What is expected: Please give back word for word the lines of the material below between the line containing "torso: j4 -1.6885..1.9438" and the line containing "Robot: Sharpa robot", inclusive.

Data excerpt:
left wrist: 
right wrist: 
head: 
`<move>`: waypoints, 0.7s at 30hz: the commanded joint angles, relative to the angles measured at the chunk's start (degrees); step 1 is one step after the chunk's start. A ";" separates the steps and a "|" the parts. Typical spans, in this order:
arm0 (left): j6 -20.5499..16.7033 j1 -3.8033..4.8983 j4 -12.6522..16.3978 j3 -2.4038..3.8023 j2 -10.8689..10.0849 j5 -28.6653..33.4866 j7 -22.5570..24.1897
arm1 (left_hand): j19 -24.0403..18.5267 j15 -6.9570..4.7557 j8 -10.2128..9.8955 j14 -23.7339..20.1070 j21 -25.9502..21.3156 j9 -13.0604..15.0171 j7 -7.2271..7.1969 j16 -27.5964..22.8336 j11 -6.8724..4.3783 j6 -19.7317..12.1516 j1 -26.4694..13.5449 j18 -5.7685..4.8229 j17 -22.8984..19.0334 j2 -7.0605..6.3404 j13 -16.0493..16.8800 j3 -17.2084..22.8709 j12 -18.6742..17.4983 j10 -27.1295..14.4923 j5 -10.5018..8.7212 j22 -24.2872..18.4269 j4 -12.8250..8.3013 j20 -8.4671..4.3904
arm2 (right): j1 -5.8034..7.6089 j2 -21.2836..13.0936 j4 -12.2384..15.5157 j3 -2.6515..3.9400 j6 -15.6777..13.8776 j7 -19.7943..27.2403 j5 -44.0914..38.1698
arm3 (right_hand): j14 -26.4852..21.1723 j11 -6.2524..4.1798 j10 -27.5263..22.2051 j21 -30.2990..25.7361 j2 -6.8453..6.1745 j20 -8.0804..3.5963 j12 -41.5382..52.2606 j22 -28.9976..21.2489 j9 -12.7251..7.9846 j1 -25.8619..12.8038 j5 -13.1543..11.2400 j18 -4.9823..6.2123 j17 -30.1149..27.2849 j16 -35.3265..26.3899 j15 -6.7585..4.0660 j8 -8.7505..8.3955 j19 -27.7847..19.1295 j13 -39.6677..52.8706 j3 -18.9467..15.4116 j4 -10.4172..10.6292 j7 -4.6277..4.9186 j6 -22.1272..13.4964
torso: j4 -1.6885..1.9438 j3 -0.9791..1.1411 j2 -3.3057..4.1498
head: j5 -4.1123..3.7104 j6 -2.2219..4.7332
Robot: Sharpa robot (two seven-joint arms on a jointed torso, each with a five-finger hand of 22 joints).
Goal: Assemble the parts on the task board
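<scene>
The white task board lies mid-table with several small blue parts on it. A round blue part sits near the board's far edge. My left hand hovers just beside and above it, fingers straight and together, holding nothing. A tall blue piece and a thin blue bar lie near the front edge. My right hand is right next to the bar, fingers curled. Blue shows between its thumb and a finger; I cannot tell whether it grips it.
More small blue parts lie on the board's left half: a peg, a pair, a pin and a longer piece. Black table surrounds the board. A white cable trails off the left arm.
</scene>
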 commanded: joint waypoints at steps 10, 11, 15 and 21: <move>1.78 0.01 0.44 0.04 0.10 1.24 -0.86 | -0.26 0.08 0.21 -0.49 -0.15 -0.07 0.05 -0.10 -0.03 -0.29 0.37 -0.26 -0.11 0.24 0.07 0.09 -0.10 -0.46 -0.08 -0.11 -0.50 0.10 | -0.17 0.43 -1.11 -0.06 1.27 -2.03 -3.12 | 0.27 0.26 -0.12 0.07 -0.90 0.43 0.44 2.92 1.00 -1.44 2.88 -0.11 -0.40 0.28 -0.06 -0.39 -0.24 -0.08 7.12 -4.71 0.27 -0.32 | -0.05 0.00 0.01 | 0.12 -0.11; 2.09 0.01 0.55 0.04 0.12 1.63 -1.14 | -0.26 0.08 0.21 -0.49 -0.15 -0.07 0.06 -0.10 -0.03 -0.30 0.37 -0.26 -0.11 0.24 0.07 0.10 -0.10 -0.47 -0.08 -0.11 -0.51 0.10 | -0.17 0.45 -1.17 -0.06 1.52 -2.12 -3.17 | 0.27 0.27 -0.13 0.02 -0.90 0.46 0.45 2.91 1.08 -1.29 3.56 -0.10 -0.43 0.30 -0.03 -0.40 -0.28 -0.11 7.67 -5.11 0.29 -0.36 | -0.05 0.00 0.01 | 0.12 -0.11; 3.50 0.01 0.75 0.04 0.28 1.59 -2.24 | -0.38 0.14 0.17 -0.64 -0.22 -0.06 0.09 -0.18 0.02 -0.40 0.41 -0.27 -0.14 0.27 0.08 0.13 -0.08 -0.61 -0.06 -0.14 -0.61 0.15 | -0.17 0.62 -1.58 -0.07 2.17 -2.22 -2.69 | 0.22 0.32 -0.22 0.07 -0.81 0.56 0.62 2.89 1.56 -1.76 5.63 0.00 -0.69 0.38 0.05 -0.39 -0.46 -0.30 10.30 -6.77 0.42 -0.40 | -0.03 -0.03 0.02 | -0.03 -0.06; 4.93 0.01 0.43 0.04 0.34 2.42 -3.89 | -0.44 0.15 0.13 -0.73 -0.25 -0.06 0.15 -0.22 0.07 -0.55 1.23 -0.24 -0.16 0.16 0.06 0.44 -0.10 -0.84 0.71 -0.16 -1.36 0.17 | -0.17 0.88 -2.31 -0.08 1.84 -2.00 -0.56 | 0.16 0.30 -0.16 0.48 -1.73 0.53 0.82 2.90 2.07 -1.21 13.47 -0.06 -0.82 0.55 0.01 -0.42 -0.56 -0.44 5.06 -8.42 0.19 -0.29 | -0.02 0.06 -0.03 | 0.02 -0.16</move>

Exercise response:
torso: j4 -1.6885..1.9438 j3 -0.9791..1.1411 j2 -3.3057..4.1498
head: j5 -4.1123..3.7104 j6 -2.2219..4.7332
Robot: Sharpa robot (two seven-joint arms on a jointed torso, each with a five-finger hand of 22 joints).

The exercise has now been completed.